**WHAT THE TASK ASKS**
Whatever appears in the data below, copy it exactly.

....

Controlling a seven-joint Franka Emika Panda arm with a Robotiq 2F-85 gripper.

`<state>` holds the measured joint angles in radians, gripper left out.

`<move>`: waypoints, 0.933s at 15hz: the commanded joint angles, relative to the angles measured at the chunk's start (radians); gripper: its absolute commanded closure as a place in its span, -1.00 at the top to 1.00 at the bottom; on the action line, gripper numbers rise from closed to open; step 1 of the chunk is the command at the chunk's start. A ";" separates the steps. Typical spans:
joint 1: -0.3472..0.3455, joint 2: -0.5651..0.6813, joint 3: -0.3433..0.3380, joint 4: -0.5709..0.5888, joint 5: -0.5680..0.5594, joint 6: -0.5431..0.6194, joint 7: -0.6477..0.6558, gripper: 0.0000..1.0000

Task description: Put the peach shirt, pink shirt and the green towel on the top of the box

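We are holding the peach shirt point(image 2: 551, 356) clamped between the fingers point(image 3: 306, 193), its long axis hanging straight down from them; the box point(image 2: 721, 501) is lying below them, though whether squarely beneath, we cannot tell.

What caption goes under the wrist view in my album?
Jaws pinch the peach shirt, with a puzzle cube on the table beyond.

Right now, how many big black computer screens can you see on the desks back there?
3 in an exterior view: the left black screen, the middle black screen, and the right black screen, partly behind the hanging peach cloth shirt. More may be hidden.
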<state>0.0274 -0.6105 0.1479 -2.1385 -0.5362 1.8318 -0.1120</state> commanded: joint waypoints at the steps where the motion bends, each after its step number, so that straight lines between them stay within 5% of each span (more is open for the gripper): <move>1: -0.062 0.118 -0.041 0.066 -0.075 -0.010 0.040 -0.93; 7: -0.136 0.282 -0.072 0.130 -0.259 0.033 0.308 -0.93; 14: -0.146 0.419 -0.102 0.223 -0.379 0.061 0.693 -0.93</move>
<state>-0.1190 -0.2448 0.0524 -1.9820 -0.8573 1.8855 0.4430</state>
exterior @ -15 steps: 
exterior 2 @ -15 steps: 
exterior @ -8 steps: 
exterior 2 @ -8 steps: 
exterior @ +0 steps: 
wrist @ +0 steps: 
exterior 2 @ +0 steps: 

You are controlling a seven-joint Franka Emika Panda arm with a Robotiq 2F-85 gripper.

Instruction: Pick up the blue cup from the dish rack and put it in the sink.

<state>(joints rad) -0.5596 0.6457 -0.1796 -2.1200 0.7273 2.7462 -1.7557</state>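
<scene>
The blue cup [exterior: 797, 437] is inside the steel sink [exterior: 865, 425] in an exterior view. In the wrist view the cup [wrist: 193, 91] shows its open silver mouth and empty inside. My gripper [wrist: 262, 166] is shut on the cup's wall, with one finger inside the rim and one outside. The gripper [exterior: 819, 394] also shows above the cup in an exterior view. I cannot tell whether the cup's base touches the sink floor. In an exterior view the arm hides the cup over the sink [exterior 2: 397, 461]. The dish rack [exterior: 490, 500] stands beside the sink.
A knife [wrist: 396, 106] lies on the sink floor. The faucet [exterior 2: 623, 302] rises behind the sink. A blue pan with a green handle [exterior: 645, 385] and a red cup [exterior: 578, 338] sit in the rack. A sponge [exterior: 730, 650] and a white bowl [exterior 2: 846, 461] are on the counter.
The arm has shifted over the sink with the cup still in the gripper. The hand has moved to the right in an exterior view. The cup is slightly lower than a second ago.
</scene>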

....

**COMPLETED TASK**
Controlling a seven-joint Franka Emika Panda arm with a Robotiq 2F-85 gripper.

`<state>` holds the measured joint angles in radians, gripper left out.

`<move>`: waypoints, 0.933s at 15hz: the commanded joint angles, relative to the angles measured at the chunk's start (radians); gripper: its absolute commanded closure as a place in its span, -1.00 at the top to 1.00 at the bottom; on the action line, gripper numbers rise from closed to open; step 1 of the chunk is the command at the chunk's start. A ";" separates the steps. Typical spans:
joint 1: -0.3472..0.3455, joint 2: -0.5651..0.6813, joint 3: -0.3433..0.3380, joint 4: -0.5709..0.5888, joint 5: -0.5680..0.5594, joint 6: -0.5431..0.6194, joint 7: -0.6477..0.6558, gripper: 0.0000..1.0000

Task description: Put the peach shirt, pink shirt and the green towel on the top of the box

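We are holding the peach shirt point(image 2: 551, 356) clamped between the fingers point(image 3: 306, 193), its long axis hanging straight down from them; the box point(image 2: 721, 501) is lying below them, though whether squarely beneath, we cannot tell.

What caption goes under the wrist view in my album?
Jaws pinch the peach shirt, with a puzzle cube on the table beyond.

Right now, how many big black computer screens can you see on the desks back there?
3 in an exterior view: the left black screen, the middle black screen, and the right black screen, partly behind the hanging peach cloth shirt. More may be hidden.
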<state>0.0274 -0.6105 0.1479 -2.1385 -0.5362 1.8318 -0.1120</state> commanded: joint waypoints at the steps where the motion bends, each after its step number, so that straight lines between them stay within 5% of each span (more is open for the gripper): <move>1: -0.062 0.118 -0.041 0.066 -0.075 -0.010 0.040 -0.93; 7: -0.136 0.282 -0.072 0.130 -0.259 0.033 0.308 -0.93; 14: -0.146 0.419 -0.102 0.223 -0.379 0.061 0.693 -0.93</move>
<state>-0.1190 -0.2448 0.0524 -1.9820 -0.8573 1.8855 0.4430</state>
exterior @ -15 steps: 
exterior 2 @ -15 steps: 
exterior @ -8 steps: 
exterior 2 @ -8 steps: 
exterior @ +0 steps: 
wrist @ +0 steps: 
exterior 2 @ +0 steps: 

You are controlling a seven-joint Franka Emika Panda arm with a Robotiq 2F-85 gripper.

Instruction: Pick up the blue cup from the dish rack and put it in the sink.

<state>(joints rad) -0.5596 0.6457 -0.1796 -2.1200 0.7273 2.7462 -1.7557</state>
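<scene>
The blue cup [exterior: 797, 437] is inside the steel sink [exterior: 865, 425] in an exterior view. In the wrist view the cup [wrist: 193, 91] shows its open silver mouth and empty inside. My gripper [wrist: 262, 166] is shut on the cup's wall, with one finger inside the rim and one outside. The gripper [exterior: 819, 394] also shows above the cup in an exterior view. I cannot tell whether the cup's base touches the sink floor. In an exterior view the arm hides the cup over the sink [exterior 2: 397, 461]. The dish rack [exterior: 490, 500] stands beside the sink.
A knife [wrist: 396, 106] lies on the sink floor. The faucet [exterior 2: 623, 302] rises behind the sink. A blue pan with a green handle [exterior: 645, 385] and a red cup [exterior: 578, 338] sit in the rack. A sponge [exterior: 730, 650] and a white bowl [exterior 2: 846, 461] are on the counter.
The arm has shifted over the sink with the cup still in the gripper. The hand has moved to the right in an exterior view. The cup is slightly lower than a second ago.
</scene>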

This exercise is now fully answered.